司馬遼太郎と藤沢周平 佐高信 光文社 1999年6月





司馬遼太郎の人気は少しも衰える気配がありません。いったいどれほどの冊数が発行されているのかもわかりません。戦後、日本の高度経済成長を支えてきた人たちが、彼の作品のいい読者でした。
歴史をつねに屋上から俯瞰するその姿勢は、時に小気味よく、サラリーマンにとっても自分が歴史を作り出している感覚を味わえたのです。特に明治維新を主題とする多くの作品群は、ぼくの愛読書でもありました。
ほとんどの作品をむさぼるように、読んだ記憶があります。もちろん、中国の騎馬民族などを描いた作品も同様です。
その彼と対比できる軸にもう一人作家を置くとすれば、それは誰になるのでしょうか。著者はそれを藤沢周平であると結論づけています。山本周五郎でもなく、池波正太郎でもないのです。

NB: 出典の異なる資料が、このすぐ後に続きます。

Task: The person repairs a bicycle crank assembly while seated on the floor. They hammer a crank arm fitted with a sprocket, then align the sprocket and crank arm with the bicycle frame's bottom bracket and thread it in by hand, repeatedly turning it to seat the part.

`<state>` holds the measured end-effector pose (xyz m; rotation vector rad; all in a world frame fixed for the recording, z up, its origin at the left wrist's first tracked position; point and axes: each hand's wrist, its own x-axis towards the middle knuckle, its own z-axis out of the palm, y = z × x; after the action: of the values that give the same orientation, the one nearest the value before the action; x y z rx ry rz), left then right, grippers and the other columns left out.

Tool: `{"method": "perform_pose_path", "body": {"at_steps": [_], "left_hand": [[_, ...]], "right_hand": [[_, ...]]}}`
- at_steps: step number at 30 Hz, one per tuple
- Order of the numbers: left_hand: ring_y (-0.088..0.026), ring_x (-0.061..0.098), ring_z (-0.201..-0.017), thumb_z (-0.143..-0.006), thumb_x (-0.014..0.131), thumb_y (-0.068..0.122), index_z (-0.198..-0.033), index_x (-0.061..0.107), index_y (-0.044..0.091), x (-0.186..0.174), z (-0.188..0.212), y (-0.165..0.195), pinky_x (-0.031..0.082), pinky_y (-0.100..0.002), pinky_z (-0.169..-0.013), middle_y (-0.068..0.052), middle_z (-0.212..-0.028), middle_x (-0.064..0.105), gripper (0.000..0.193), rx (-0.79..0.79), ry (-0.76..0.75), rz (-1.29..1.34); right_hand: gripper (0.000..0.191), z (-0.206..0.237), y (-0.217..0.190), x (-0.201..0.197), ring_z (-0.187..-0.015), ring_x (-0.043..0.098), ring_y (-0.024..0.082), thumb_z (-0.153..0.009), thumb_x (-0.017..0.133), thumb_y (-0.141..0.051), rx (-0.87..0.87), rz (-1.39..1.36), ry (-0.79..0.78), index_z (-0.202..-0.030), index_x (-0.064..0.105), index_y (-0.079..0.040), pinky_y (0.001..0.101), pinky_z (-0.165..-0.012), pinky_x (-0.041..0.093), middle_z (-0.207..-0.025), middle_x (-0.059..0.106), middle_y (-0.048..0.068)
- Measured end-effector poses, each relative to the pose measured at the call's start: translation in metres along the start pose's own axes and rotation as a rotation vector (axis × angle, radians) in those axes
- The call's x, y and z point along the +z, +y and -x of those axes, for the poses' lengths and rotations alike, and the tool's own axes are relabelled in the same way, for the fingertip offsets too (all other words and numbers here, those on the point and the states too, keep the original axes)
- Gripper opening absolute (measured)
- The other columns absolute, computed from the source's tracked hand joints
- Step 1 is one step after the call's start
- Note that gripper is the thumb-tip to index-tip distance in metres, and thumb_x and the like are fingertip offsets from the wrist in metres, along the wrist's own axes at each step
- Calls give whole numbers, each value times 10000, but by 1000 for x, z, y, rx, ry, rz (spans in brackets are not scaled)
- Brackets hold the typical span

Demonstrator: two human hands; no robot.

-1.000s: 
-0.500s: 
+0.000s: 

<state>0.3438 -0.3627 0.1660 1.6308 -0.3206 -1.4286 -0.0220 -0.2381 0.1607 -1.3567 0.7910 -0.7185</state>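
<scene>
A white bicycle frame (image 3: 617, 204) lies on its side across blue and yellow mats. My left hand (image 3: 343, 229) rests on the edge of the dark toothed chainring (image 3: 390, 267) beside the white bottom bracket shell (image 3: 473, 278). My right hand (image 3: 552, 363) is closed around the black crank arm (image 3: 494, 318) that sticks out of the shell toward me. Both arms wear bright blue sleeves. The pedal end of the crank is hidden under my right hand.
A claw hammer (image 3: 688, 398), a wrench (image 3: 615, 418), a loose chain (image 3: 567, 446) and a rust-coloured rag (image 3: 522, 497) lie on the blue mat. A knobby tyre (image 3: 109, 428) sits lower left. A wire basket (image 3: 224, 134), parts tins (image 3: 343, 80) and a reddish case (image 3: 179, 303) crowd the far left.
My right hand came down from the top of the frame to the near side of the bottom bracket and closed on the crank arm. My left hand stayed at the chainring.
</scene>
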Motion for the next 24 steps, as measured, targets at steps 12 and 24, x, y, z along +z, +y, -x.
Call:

端的にいえば、司馬は商人であり、藤沢は農民であるといいます。上からの視点と市井の視点。この二つに分ければほぼ、間違いはないのではないでしょうか。
ぼく自身、ある時から司馬遼太郎の作品を全く読まなくなりました。やや書き割りめいた小説の登場人物から心が離れていったのです。人間はもっと地べたに這いつくばって生きているものなのではないかと考え始めたのはいつ頃からでしょうか。

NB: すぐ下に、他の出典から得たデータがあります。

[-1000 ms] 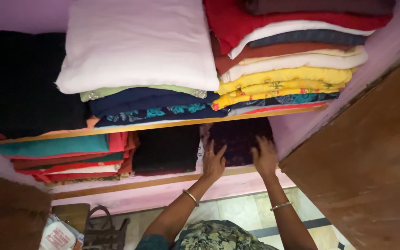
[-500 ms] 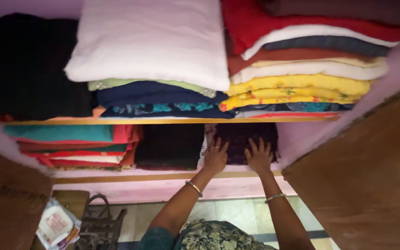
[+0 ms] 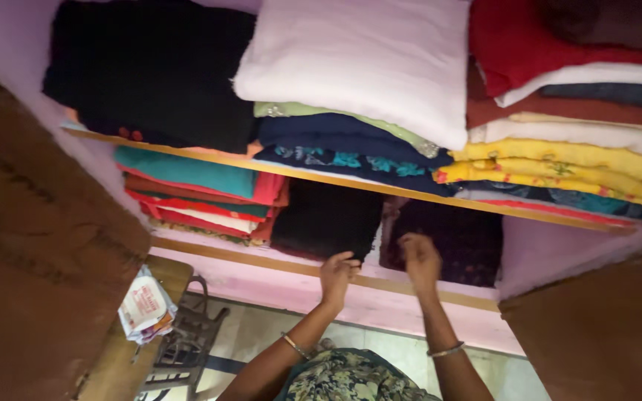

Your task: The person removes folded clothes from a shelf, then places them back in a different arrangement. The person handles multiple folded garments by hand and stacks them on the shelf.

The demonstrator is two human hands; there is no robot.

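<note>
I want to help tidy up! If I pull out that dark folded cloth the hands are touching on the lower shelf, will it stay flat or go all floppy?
Probably floppy: the dark folded cloth is soft fabric and would likely sag and unfold. It looks light. It may drag, since it is tucked under the wooden shelf. The left hand and right hand are at its front.

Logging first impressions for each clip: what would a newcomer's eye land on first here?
Probably the big white folded blanket on the upper shelf, bright between a black pile and a red-and-yellow stack. Next, the left hand and right hand, both raised to the dark folded clothes on the lower shelf, low in the middle.
</note>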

それ以降、藤沢の作品が心をとらえるようになりました。
冬の日本海の暗さと寡黙に働く農民の姿に共感を覚えるようになったのです。
酒田と鶴岡の違いはあれ、同じ地域に生まれ育った筆者の、藤沢に対する思いは熱いものがあります。天皇制についての考え方の差異、人間観についても、かなり詳しく書き込んであります。
また最終章にある宮部みゆきとの対談は実に楽しいものでした。狼が好きだったという藤沢の生き様は、今の複雑な時代を生き抜く上での指針になることは間違いありません。